Task details:
Give all the lines below again, exactly, with no pictures.

[Opening Information supplied section]

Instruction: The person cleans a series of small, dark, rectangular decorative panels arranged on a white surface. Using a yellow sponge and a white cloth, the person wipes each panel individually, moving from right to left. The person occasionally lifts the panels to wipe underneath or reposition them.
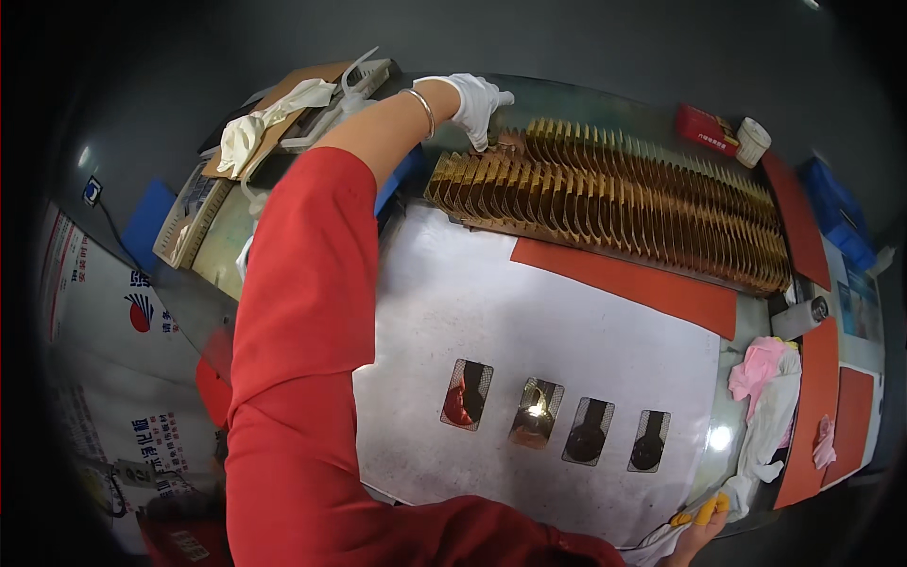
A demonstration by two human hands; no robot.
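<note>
My left hand [477, 106], in a white glove, reaches to the far left end of a rack of thin gold-brown metal plates [605, 203]. Its fingers are spread, one pointing right and another down beside the rack; I see nothing held, and contact with the rack cannot be made out. At the lower right edge, my right hand [701, 537], with yellow finger covers, has its fingers curled on a greyish-white cloth [770, 425]. Between them, several small shiny rectangular plates with round-and-stem shapes and meshed edges, one gold [537, 413], lie in a row on a white sheet [425, 321].
Orange-red mats [624, 283] border the rack. A red box [706, 129], a white roll [752, 142], a bottle [799, 318], a pink cloth [756, 369] and a blue bin [838, 213] are at the right. A white glove [269, 123] lies on cardboard at the far left.
</note>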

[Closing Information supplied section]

Output of the task:
Instruction: The person cleans a series of small, dark, rectangular decorative panels arranged on a white surface. Using a yellow sponge and a white cloth, the person wipes each panel individually, moving from right to left. The person occasionally lifts the panels to wipe underneath or reposition them.
A demonstration by two human hands; no robot.
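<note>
My left hand [477, 106], in a white glove, reaches to the far left end of a rack of thin gold-brown metal plates [605, 203]. Its fingers are spread, one pointing right and another down beside the rack; I see nothing held, and contact with the rack cannot be made out. At the lower right edge, my right hand [701, 537], with yellow finger covers, has its fingers curled on a greyish-white cloth [770, 425]. Between them, several small shiny rectangular plates with round-and-stem shapes and meshed edges, one gold [537, 413], lie in a row on a white sheet [425, 321].
Orange-red mats [624, 283] border the rack. A red box [706, 129], a white roll [752, 142], a bottle [799, 318], a pink cloth [756, 369] and a blue bin [838, 213] are at the right. A white glove [269, 123] lies on cardboard at the far left.
</note>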

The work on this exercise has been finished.